### Your goal
What lines in the entries hold the string "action"? List them.

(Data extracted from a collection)
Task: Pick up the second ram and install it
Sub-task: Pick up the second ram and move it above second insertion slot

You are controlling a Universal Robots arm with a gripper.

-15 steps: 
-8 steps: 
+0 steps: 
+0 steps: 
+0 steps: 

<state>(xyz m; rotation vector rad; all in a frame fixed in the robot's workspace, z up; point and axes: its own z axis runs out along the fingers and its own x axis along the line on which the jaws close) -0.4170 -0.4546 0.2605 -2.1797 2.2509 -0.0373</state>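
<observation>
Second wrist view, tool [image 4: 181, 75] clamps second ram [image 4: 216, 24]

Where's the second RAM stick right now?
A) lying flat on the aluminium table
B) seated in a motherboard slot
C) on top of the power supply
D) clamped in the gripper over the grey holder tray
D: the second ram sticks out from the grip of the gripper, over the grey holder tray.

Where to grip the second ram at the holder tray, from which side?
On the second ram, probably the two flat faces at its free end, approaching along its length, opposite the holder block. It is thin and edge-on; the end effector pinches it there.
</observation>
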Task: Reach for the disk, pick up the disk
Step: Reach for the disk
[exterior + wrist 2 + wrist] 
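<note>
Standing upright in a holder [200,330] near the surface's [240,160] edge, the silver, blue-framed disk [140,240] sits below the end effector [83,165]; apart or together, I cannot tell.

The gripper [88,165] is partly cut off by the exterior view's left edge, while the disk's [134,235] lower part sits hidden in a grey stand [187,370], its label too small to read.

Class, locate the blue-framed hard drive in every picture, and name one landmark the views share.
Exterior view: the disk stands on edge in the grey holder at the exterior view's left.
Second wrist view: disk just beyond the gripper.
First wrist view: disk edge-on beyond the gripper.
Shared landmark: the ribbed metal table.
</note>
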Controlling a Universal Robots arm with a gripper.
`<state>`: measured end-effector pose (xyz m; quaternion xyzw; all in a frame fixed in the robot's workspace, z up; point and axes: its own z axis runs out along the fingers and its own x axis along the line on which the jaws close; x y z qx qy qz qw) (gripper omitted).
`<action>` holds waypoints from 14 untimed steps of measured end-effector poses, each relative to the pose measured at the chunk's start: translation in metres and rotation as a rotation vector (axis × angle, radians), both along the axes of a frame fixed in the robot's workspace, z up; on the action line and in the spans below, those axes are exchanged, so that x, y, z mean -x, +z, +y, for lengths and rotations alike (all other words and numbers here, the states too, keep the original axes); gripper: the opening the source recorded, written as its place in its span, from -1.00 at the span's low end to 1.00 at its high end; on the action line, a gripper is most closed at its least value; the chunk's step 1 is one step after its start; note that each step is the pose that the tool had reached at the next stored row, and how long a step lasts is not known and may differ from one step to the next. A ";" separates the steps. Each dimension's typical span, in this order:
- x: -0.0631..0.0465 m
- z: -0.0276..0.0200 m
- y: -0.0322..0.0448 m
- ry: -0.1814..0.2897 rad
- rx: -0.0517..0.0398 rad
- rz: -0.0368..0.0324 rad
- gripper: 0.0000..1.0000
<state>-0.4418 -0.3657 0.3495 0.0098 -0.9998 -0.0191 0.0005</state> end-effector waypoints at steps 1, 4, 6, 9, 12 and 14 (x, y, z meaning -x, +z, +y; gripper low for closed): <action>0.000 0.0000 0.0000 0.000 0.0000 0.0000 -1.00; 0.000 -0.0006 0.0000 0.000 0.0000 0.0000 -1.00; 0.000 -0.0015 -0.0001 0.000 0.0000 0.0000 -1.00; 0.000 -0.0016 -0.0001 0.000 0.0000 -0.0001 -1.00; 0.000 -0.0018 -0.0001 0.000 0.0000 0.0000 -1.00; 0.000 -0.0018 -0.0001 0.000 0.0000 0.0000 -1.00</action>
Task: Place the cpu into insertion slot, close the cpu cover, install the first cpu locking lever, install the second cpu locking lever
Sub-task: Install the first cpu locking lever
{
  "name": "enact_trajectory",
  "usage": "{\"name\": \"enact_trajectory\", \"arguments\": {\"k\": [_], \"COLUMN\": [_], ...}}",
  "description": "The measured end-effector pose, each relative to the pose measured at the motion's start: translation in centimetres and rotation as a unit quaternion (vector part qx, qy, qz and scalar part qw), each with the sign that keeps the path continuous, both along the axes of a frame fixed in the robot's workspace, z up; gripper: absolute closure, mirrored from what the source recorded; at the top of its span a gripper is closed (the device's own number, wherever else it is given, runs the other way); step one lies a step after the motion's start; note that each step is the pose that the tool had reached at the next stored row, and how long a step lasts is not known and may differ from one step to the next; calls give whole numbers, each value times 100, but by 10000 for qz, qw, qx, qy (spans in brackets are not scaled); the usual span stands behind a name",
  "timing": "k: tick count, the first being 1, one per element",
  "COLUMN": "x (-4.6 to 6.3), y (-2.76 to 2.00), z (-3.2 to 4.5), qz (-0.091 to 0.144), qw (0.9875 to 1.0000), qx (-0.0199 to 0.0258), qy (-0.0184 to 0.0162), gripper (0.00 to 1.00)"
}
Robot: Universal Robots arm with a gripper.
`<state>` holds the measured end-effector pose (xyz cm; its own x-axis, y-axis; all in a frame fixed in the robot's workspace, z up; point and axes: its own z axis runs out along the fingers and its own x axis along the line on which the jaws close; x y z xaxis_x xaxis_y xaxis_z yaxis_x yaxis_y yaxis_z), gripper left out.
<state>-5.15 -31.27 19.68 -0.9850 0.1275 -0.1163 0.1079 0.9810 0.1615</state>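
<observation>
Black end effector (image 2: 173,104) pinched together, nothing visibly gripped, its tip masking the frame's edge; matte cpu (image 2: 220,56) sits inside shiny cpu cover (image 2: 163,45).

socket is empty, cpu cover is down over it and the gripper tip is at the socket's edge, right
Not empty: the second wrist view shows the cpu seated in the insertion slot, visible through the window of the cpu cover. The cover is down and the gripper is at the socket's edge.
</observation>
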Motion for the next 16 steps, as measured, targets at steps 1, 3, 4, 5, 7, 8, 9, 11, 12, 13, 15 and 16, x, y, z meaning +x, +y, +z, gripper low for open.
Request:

### Task solution
`<action>` holds waypoints from 14 untimed steps of measured end-effector poses, each relative to the pose measured at the chunk's start: translation in metres and rotation as a rotation vector (axis × angle, radians), both along the axes of a frame fixed in the robot's workspace, z up; on the action line and in the spans below, those axes are exchanged, so that x, y, z mean -x, +z, +y, for lengths and rotations alike (all other words and numbers here, the states too, keep the original axes); gripper: the opening the source recorded, written as its place in its span, from -1.00 at the span's low end to 1.00 at its high end; on the action line, a gripper is most closed at its least value; the chunk's step 1 is one step after its start; note that each step is the pose that the tool had reached at the next stored row, and how long a step lasts is not known and may differ from one step to the next. A ";" separates the steps. Each dimension's typical span, in this order:
<state>-0.4418 -0.3657 0.3495 0.0098 -0.9998 -0.0191 0.0005</state> end-effector waypoints at steps 1, 4, 6, 9, 12 and 14 (x, y, z meaning -x, +z, +y; gripper low for closed): <action>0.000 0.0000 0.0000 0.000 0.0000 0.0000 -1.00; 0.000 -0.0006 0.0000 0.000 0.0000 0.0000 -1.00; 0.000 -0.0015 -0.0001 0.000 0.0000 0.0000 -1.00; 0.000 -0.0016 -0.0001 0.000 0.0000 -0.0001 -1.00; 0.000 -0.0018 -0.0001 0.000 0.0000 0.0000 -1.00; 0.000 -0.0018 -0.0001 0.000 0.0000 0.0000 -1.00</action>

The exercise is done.